What you will do: Return exactly and only these lines: the first of the listing through the one containing "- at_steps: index".

%%

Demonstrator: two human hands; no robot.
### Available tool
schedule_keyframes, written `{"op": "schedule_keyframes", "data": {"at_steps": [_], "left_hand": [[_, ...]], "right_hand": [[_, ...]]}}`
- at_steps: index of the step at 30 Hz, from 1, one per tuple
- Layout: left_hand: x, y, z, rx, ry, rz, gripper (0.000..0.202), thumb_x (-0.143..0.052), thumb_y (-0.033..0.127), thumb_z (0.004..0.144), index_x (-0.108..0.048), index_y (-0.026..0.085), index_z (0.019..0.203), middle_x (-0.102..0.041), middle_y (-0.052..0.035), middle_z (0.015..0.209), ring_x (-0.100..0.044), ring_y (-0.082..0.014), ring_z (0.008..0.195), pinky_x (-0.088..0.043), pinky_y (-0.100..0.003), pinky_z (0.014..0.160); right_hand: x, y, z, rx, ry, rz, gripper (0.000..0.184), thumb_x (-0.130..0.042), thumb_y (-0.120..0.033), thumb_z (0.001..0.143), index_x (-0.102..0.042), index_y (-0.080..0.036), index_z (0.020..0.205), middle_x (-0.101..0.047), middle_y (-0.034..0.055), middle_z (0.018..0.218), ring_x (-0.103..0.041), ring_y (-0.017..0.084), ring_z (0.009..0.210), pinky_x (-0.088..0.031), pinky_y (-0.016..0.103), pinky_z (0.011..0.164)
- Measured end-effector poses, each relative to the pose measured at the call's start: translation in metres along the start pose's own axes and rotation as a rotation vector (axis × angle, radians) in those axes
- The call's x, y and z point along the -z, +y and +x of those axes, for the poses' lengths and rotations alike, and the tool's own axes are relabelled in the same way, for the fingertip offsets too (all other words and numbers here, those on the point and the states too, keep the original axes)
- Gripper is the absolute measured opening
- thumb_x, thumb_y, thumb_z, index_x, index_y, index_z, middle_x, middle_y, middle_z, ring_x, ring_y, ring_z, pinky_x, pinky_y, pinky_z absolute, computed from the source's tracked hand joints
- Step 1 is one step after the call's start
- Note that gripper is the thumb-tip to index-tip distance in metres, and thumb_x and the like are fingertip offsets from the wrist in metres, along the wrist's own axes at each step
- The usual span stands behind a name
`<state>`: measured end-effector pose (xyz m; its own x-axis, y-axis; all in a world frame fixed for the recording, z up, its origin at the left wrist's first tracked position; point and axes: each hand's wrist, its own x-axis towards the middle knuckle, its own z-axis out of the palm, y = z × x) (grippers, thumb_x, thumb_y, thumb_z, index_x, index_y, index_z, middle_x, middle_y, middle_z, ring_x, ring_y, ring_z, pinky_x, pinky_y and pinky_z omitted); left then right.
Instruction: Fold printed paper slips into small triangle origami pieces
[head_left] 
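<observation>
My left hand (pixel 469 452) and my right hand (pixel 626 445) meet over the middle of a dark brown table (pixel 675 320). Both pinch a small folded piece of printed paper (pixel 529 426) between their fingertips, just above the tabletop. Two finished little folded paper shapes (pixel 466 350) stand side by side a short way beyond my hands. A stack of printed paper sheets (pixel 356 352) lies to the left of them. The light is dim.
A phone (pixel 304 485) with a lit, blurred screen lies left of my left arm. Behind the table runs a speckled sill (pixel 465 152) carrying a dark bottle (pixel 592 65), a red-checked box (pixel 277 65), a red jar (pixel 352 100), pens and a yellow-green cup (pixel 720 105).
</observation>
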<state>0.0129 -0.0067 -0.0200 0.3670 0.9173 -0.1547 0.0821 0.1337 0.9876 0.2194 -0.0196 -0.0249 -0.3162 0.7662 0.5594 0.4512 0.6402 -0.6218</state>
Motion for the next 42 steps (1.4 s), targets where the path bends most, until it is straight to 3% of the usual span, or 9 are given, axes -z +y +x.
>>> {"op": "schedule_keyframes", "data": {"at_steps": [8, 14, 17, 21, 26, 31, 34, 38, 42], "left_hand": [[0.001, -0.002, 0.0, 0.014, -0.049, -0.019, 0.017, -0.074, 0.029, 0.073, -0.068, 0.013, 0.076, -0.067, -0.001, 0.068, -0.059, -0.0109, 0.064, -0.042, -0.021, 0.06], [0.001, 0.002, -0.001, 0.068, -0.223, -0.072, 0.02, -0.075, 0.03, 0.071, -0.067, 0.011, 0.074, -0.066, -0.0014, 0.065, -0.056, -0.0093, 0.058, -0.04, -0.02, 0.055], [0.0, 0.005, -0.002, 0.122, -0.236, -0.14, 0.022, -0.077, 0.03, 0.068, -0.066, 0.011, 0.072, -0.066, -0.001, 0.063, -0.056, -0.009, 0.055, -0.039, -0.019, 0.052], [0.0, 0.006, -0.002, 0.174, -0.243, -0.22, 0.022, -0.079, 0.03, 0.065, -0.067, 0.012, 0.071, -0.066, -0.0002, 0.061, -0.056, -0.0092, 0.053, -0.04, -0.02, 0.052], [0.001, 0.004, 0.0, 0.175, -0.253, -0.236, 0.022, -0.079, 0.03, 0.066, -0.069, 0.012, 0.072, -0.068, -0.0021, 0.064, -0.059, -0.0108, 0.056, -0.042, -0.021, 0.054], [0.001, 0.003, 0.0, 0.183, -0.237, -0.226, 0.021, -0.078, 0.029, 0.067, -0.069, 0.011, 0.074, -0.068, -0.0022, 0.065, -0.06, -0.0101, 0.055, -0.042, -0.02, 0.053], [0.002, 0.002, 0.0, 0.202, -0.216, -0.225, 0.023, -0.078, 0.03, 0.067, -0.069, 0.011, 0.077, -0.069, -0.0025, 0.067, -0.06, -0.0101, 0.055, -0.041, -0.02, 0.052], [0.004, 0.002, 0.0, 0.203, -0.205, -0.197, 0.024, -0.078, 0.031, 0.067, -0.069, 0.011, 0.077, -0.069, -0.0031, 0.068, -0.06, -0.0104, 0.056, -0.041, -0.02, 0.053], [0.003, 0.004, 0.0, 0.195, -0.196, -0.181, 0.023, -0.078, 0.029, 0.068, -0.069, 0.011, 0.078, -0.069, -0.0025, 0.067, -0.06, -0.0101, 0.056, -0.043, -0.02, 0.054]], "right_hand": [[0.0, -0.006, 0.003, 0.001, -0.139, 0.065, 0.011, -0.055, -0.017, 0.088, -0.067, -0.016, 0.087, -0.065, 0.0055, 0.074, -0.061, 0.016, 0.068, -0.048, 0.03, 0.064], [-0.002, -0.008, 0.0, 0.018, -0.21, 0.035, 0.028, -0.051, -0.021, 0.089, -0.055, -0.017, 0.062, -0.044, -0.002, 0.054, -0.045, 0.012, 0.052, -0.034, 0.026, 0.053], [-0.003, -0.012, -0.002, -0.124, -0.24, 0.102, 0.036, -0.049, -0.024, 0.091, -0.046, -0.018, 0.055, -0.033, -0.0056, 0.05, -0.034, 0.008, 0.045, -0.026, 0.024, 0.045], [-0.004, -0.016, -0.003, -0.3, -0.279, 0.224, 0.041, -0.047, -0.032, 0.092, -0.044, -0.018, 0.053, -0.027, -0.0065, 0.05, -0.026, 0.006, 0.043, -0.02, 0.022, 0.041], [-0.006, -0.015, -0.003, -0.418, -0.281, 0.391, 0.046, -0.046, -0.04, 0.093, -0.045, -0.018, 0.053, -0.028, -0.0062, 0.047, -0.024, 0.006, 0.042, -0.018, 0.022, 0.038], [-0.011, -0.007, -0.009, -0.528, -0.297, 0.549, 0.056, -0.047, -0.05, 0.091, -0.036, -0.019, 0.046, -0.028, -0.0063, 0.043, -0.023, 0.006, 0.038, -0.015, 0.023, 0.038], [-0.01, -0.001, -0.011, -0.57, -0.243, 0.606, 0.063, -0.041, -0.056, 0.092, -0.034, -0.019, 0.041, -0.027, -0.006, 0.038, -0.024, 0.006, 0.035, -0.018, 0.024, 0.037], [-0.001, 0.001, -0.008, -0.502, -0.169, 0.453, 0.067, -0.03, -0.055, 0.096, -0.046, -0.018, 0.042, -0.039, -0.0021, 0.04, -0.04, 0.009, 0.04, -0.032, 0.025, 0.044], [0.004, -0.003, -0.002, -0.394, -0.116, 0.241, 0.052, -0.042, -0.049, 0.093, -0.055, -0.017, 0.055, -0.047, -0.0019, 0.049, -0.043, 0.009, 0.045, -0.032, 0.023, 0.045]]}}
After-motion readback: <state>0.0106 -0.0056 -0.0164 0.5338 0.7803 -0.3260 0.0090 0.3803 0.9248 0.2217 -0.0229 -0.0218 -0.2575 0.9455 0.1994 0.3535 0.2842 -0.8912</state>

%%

Expected answer:
Demonstrator: two human hands; no robot.
### Available tool
schedule_keyframes, written `{"op": "schedule_keyframes", "data": {"at_steps": [_], "left_hand": [[_, ...]], "right_hand": [[_, ...]]}}`
- at_steps: index of the step at 30 Hz, from 1, one per tuple

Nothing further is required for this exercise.